Un autre préjugé est le soi-disant refus des Roms de scolariser leurs enfants. Si de nombreux enfants Roms n’ont pas été scolarisés en Europe de l’Est pendant la décennie 1990, c’est en raison de l’effondrement économique et social qui contraignit leurs parents à les faire travailler avec eux, à l’instar de parents d’enfants très pauvres des pays du tiers-monde… Ces parents avaient été scolarisés, ils avaient scolarisé leurs enfants jusqu’à la fin des années 80, et ils scolarisèrent à nouveau leurs enfants dès que leur situation matérielle se fut “stabilisée” au début du nouveau millénaire. Plusieurs témoignages directs que nous avons recueillis ont confirmé ce que des études de l’Union Européenne avaient déjà révélé en ce sens. Et l’immense majorité des adultes Roms sait que l’espoir d’un avenir meilleur pour leurs enfants, précisément parce qu’ils souffriront du racisme, passe par la scolarisation. Si seulement la moitié des enfants Roms vivant en France est aujourd’hui scolarisée, c’est en raison de la précarité et l’instabilité de leur “habitat”. Dès que des familles Roms ont un hébergement au moins pour la durée de l’année scolaire, leurs enfants vont à l’école…
Ils s’appellent Sébastian et Mihaela, Alin et Narcis, ils ont 10 et 8 ans, 6 et 4 ans.
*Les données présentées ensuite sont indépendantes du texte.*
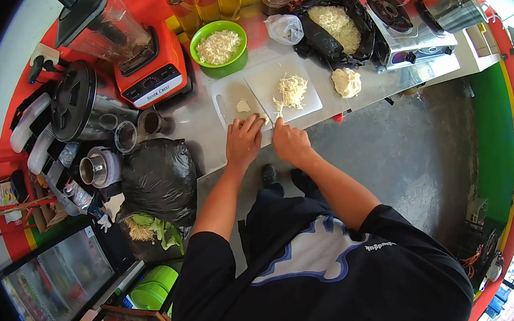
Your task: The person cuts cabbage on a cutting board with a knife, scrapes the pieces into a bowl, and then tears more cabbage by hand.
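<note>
On a white cutting board (310, 95), my left hand (244, 138) presses its fingers down on a pale piece of food, mostly hidden under them. My right hand (291, 140) is closed round a knife at the board's front edge; the thin blade (257, 98) points away across the board. A small pale slice (242, 105) lies beyond my left fingers. Right of the blade is a heap of pale shreds (292, 91). Farther right, a pale lump (346, 83) sits on the metal counter (205, 147).
Behind the board stands a green bowl (221, 69) of shreds, left of a black bag (363, 30) holding more. A red blender (154, 77) and a full black bag (158, 177) are on the left. At the right is a gas stove (411, 50).
</note>
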A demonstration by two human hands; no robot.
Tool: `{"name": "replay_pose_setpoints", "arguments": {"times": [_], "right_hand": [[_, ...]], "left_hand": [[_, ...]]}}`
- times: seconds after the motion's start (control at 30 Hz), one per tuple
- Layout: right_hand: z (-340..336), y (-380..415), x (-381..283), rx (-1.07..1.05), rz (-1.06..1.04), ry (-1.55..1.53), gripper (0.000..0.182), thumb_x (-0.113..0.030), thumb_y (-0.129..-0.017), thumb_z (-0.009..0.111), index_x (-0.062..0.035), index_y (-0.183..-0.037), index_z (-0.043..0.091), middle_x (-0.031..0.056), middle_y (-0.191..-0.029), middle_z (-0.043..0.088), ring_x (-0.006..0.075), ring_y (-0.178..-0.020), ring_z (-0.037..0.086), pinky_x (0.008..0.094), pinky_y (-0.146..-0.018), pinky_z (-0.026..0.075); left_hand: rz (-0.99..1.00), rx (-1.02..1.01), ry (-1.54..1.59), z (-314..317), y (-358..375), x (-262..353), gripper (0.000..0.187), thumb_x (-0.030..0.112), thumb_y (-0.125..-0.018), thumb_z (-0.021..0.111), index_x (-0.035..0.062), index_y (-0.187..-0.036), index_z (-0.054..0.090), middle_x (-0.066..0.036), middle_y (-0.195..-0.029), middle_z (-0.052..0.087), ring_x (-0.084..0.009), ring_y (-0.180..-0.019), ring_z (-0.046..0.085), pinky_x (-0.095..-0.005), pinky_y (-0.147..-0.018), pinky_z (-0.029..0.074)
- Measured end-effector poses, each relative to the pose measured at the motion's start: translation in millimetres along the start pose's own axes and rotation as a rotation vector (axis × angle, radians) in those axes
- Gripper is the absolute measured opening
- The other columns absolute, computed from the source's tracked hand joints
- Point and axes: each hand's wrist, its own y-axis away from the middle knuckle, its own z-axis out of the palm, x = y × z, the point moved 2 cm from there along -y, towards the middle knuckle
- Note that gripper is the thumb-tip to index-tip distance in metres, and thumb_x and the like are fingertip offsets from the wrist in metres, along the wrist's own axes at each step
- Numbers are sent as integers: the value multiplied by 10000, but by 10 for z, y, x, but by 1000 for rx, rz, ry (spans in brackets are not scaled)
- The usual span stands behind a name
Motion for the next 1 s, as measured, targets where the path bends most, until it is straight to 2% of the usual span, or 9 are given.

Leurs familles ont été logées pour l’année par le Samu social. Ils ont fait leur rentrée scolaire comme tous les autres enfants de France le 2 septembre dernier. Leurs sourires, leur joie, la fierté de leurs parents sont la plus belle récompense du groupe d’amis qui a pu leur venir en aide. Les uns ont acheté les premières fournitures scolaires, les autres ont accompagné ces enfants et leurs parents, qui parlent mal le Français et sont intimidés pour leur premier jour de classe. Des enfants habillés et coiffés avec soin, avec amour…dans la culture tsigane, la plus grande richesse, la plus grande bénédiction est celle des enfants.
Les directeurs des écoles primaires et maternelles, à Argenteuil, dans le 4° arrondissement parisien, ont reçu ces enfants comme tous les autres enfants de la République. Leurs maîtresses aussi, avec une attention particulière dans les jours qui ont suivi pour leur bon apprentissage de la langue française. Sollicitée en urgence la veille de la rentrée scolaire pour une radiation indispensable à l’inscription dans une nouvelle école, la directrice de l’école primaire de la rue des Vertus, dans le 3° arrondissement, délivra immédiatement le précieux sésame. Elle se souvenait parfaitement de Sebastian. Le jeune garçon n’avait pourtant été scolarisé dans son école que deux mois l’année précédente. Cette directrice avait organisé des petits déjeuners en salle des profs pour lui et sa jeune soeur, et la possibilité pour eux de prendre une douche et de se changer…Ces deux enfants dormaient parfois à la rue avec leurs parents. Et puis la famille avait été logée quelques temps en grande banlieue et les enfants n’étaient pas retournés à l’école. “Il est très bon en mathématiques !!” nous a t’elle dit. Paroles rapportées à l’enfant et sa famille, paroles qui les ont rendus fiers. Ainsi donc, une directrice se souvenait de lui ?! Ainsi donc, il faisait partie de la communauté des élèves ?
La scolarisation des enfants Roms de France est un droit, leur droit d’être humain à part entière. C’est aussi notre devoir républicain. Et bonne nouvelle, l’École de la République tient bon ! Le dévouement et l’humanité des enseignants et directeurs que nous avons rencontrés ravivent l’espoir.